:: ASSIGNED TASK ::
Stopping right after the line with "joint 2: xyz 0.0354", please reproduce the material below exactly from its first line.
<<<<
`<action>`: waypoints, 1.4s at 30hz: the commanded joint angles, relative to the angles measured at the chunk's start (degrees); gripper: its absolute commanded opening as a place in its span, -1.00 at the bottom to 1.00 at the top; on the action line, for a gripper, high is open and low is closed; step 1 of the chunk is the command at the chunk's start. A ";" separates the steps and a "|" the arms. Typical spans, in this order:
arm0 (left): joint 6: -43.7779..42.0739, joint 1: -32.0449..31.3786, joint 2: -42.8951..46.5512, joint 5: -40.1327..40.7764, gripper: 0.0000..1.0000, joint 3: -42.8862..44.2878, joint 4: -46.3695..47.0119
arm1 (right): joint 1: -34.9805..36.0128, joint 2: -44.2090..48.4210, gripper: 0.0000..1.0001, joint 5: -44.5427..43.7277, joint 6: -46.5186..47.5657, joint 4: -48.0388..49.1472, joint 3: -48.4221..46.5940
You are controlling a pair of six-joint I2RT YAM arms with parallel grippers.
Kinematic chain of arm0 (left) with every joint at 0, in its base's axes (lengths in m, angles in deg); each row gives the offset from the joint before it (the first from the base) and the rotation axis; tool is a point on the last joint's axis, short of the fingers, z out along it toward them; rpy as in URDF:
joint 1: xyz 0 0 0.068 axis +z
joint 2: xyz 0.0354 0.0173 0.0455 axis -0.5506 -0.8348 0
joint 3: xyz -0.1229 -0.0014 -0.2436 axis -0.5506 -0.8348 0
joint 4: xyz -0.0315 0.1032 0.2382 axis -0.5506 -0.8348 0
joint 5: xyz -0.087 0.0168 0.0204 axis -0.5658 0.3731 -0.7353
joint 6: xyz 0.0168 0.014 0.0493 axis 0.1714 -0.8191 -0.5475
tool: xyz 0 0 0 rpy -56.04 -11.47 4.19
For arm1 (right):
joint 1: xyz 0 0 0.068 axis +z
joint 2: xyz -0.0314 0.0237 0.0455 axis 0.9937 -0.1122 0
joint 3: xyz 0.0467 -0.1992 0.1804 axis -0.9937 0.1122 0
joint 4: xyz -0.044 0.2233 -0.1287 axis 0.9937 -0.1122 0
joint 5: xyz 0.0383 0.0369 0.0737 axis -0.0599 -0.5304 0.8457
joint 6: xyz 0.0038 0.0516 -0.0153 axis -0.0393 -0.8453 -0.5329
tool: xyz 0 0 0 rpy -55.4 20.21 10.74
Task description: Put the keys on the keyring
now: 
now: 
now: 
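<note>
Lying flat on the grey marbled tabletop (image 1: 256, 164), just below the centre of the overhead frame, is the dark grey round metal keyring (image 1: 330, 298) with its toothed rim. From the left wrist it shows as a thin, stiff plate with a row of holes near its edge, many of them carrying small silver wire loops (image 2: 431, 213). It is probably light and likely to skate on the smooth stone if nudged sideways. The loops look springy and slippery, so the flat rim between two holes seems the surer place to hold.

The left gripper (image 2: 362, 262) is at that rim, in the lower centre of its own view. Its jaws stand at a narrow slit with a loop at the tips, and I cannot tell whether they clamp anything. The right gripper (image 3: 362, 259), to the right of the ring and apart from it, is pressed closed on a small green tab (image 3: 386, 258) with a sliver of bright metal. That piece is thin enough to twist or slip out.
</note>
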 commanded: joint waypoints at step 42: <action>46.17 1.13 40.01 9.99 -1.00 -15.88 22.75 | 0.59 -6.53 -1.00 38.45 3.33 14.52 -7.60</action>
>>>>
:: EXPECTED ANSWER ::
`<action>`: waypoints, 1.4s at 30hz: the commanded joint angles, relative to the angles measured at the chunk's start (degrees); gripper: its absolute commanded opening as a place in its span, -1.00 at the bottom to 1.00 at the top; on the action line, for a gripper, high is open and low is closed; step 1 of the chunk is the command at the chunk's start. A ";" separates the steps and a "|" the arms. Typical spans, in this order:
arm0 (left): joint 6: -43.7779..42.0739, joint 1: -32.0449..31.3786, joint 2: -42.8951..46.5512, joint 5: -40.1327..40.7764, gripper: 0.0000..1.0000, joint 3: -42.8862..44.2878, joint 4: -46.3695..47.0119
arm1 (right): joint 1: -34.9805..36.0128, joint 2: -44.2090..48.4210, gripper: 0.0000..1.0001, joint 5: -44.5427..43.7277, joint 6: -46.5186..47.5657, joint 4: -48.0388..49.1472, joint 3: -48.4221..46.5940
You are controlling a pair of six-joint I2RT YAM arms with parallel grippers.
Kinematic chain of arm0 (left) with every joint at 0, in its base's axes (lengths in m, angles in deg); each row gives the offset from the joint before it (the first from the base) and the rotation axis; tool is a point on the last joint's axis, short of the fingers, z out along it toward them; rpy as in URDF:
joint 1: xyz 0 0 0.068 axis +z
joint 2: xyz 0.0354 0.0173 0.0455 axis -0.5506 -0.8348 0

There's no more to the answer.